プロローグ
最初のイメージは水。
深くて暗い、底の見えない水の中。どこまでも沈んでいくイメージ。
沈んでいく私の周りには、いくつもの泡が見える。泡の中には、いろいろな私が映っている。
幼稚園のお遊戯会で歌っている私。
小学校の教室で勉強している私。
休み時間にグラウンドを駆け回る私。
友達と一緒に漫画を読んでいる私。
受験勉強に苦しんでいる私。
いろいろな私。
これが私の記憶だと気づいたのは、すべて私が知っている私の姿だったから。
幼稚園くらいから大学生くらいまで。正確には、大学に入学するほんの少し前まで。
私が生きていた十数年の記憶だ。
そう認識すると同時に、泡が私の中に流れ込んできた。水の中に沈んでいくイメージは、激流に流されるイメージに変わった。
激しい流れに逆らうことはできず、私は溺れた。
記憶の激流に流され続け、いったいどのくらい時間がたったのかもわからなくなったころ。
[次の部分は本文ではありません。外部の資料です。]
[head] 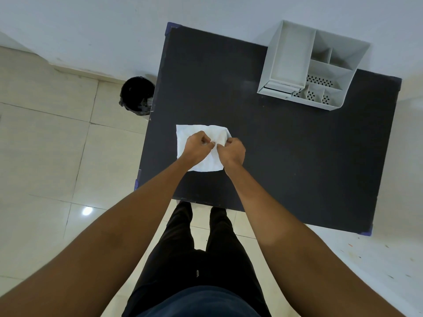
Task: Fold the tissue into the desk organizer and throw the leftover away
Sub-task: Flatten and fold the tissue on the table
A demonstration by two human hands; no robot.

ようやく私は水面に顔を出した。まだ体は言うことを聞かず、流されるままだったが、それでも何とか目を開けることができた。息をすることができた。
「――ぁ」
最初に私の目に映ったのは、兄の姿だった。
先ほどまで私が見ていた記憶の中にはいない、今の私の兄だ。
「お兄ちゃん?」
「っ! うん、ちょっと待ってて!」
兄が慌てて両親を呼びに行く。
未だぼんやりとする頭で、先ほどまで見ていた記憶は以前の自分のもの。つまり前世の記憶なのだと理解した。
前世の記憶があるということは、良いことなのか悪いことなのかはわからない。
ただ、ぼんやりと、
(そう言えば、私、お兄ちゃん欲しかったんだ。夢、叶ったんだぁ……)
そんなことを思いながら眠りに落ちた。
私、空木杏花音には他人には絶対に言えない秘密ができた。
前世の記憶があります。
……うん。言えない。危ない人だって思われるのがオチだ。もしくは中二病とか。最悪、病院に連れていかれるかもしれない。
私自身、他の人が同じことを言ったら絶対信じない。
まぁでも、バレなければそんなに実害はない、と思う。たぶん。
何せ、その『前世の記憶』を思い出したのがつい先ほど。人間一人分の記憶という情報量の多さに、一時的に脳の処理能力がオーバーしたのだろう。記憶を思い出すと同時に高熱を出して寝込んでしまった。高熱の中、今世と前世記憶が混ざり合って、記憶がシェイクされて死ぬかと思った。いやマジで。インフルエンザで高熱を出したことあったけど、その比じゃない。
そんな命の危険を感じるような高熱も、記憶が整理されていくにつれてだんだんと下がっていき、今ではすっかり落ち着いている。
今の私は小学生。
そのことを踏まえてバレないように生活していこう。
今後の方針が決まったところで、横に目をやると眠っている少年が視界に入った。
今世での私の兄、空木杏也だ。
少し長めの黒髪。瞳の色も黒。非常に整った顔立ちをしており、小学生の今から将来は美形になることが容易に想像できる。
美形の兄である。
もう一度言う。
美形の兄である。
私は心の中でガッツポーズをとった。
前世でずっと欲しかった兄。しかも美形。そのうえ優しくて妹思い。今も熱を出した私を心配してずっと寄り添ってくれていたのだ。やだ、何この完璧な兄。好き。
私ブラコンになる自信がある。
というかすでにブラコンだった。
(美形で妹思い。成績優秀でスポーツもできる。流石メイン攻略キャラ、完璧にもほどがある)
……ん?
……んん?
攻略キャラ?
(うつぎ、あかね。……うつぎ、きょうや)
それは、私が前世でハマっていた乙女ゲームのキャラクターの名前。
兄の顔をもう一度見る。
……うん。幼いけど、ゲームで見た空木杏也の面影がある。
恐る恐る自分の顔を鏡で確認する。
そこに映っていたのは、ゲームで見た空木杏花音の小学生Ver.だった。
「……っ」
私はまた気を失った。
今度は高熱ではなくショックで。